The figures, even a century later are still staggering.
It's estimated that about 800,000 Irish people contracted what we now call the H1N1 virus between 1918-19 and more than 20,000 died.
Hospitals ground to a halt, there were travel restrictions applied and it really is remarkable that such a massive a national and global killer could be largely wiped from the popular memory.
One of the most interesting and important exhibitions of artefacts from that year can be found in 'From Ballots to Bullets: Ireland 1918-19'.
Held in the National Photographic Archive in Temple Bar, this fascinating resource, which runs until next May explores, through contemporaneous shots of the time, a turbulent 12 months which encompassed everything from the birth of the modern Irish nation as we know it, the rise of feminism (middle-class feminism, of course, but plus ça change) and a rejection of imperialism which would lead to decades of insurrection from colonies around the rest of the world.

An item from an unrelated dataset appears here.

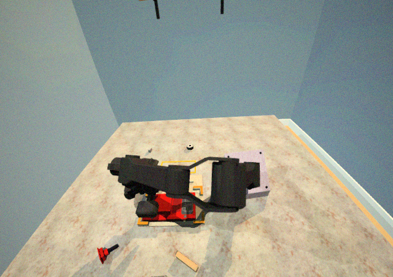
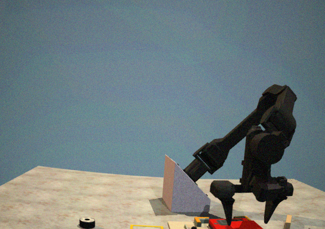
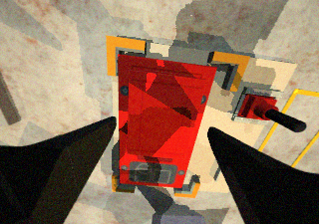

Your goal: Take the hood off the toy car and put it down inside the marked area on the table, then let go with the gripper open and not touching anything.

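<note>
Straddling the red panel (image 1: 169, 204) (image 2: 244, 224) (image 3: 159, 124), most likely the toy car's hood, with the jaws (image 1: 141, 201) (image 2: 248, 223) pointing down, one finger toward each long side. Presumably lined up this way to pinch across the narrower width, the easier span to grip. Lying within the orange corner brackets (image 1: 142, 223) (image 2: 201, 218) (image 3: 127, 43), probably so placed to stop the car sliding during the lift. Not yet inside the yellow outline (image 1: 178, 161) (image 2: 147, 225) (image 3: 269, 134), the marked area off to one side.

Spread very wide, close to the full opening, and holding nothing. Shows bare gaps beside both panel edges in the wrist view; cannot tell from these angles whether either fingertip touches anything. Probably needs centring and a little lowering before closing, or else risks catching only the upper edge.
</note>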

For further information about events and commemorations, check out 'Decade of Centenaries' (www.decadeofcentenaries.com)
Events to mark the 1919 centenaries
Trinity College Dublin
The Irish Historical Society will present a symposium entitled ‘1919: The first Dáil and the Democratic Programme’. The Democratic Programme, which was adopted at the first meeting of Dáil Éireann on January 21, 1919, declared that the “Nation’s sovereignty extends… to all its material possessions, the Nation’s soil and all its resources, all the wealth and all the wealth-producing processes”.
National Museum of Ireland, Dublin
A new exhibition of artefacts and documents on the First Dáil 1919, entitled ‘Marching on the Road to Freedom: Dáil Éireann 1919’. January 17 will see an afternoon of talks, bringing together a broad range of academics, historians and curators to explore this momentous period in the development of modern Ireland.
Mansion House, Dublin
TDs and senators past and present will mark the centenary of the first meeting of Dáil Éireann in the same room where it took place.
Liberty Hall, Dublin
To celebrate 100 years since the founding of the First Dáil, the Peadar O’Donnell Socialist Republican Forum will be holding an event in celebration of this seminal moment in the struggle for sovereignty and independence in Ireland as well as an opportunity to learn from and apply the experiences of the last 100 years in that ongoing struggle.